Japanese Nuclear Reactor’s inaccurate monitoring creates embarrassing statements

It is amazing how little time, effort and money is focused on monitoring systems, and to a large extent I have taken a break from focusing on monitoring solutions for data centers as I watch many companies try and sell monitoring to data center users.

One example of the problem of monitoring systems is the current Japan nuclear reactor disaster where engineers and politicians are making decisions and statements based on inaccurate readings. The Guardian joins hundreds of others who discuss the problem in Japan’s nuclear plans.

Japanese nuclear firm admits error on radiation reading

Tokyo Electric Power says initial reports of levels 10m times higher than normal in parts of No 2 reactor were inaccurate

Nuclear power protest in Tokyo

Opponents of nuclear power staged a protest in Tokyo on Sunday. Photograph: Itsuo Inouye/AP

Fresh doubt has been cast on the handling of the Fukushima nuclear crisis after officials admitted wildly overstating levels of radiation, prompting an evacuation of the nuclear site damaged by the 11 March earthquake and tsunami.

Tokyo Electric Power (Tepco) said initial reports of a level 10m times higher than normal in parts of the No 2 reactor were inaccurate, although it could not say by how much.

Tepco said at first that the worker who took the measurement, of a pool of water in the reactor's basement turbine building, had fled before taking a second reading. The discovery prompted another evacuation at the site, halting work to pump and store radioactive water that has built up in the turbine buildings of three of the six reactors.

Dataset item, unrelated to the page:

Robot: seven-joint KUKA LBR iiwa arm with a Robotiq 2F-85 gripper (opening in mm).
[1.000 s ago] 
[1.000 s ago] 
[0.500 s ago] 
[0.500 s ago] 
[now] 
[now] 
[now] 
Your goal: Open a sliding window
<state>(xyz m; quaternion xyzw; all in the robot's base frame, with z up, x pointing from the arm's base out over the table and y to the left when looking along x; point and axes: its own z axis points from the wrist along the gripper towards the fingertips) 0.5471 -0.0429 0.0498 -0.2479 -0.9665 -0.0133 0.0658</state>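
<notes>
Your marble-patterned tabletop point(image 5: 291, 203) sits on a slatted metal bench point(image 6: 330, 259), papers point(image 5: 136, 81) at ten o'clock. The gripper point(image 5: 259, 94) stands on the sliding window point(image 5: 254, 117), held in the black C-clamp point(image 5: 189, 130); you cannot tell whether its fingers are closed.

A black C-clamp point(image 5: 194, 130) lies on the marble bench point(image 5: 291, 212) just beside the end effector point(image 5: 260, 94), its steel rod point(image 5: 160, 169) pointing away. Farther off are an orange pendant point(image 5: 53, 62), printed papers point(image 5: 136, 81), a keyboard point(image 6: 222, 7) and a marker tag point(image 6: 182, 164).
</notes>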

Tepco later said the pool of water had been contaminated but the extremely high reading was a mistake. "The number is not credible," spokesman Takashi Kurita said. "We are very sorry."

However, later reports on Sunday showed contamination 100,000 times normal in water at reactor No 2, and 1,850 times normal in the nearby sea, the most alarming levels since the crisis began.

Unfortunately many times people don’t know how good their monitoring system are until there are disasters and the information from the monitoring system is used to make business critical decisions.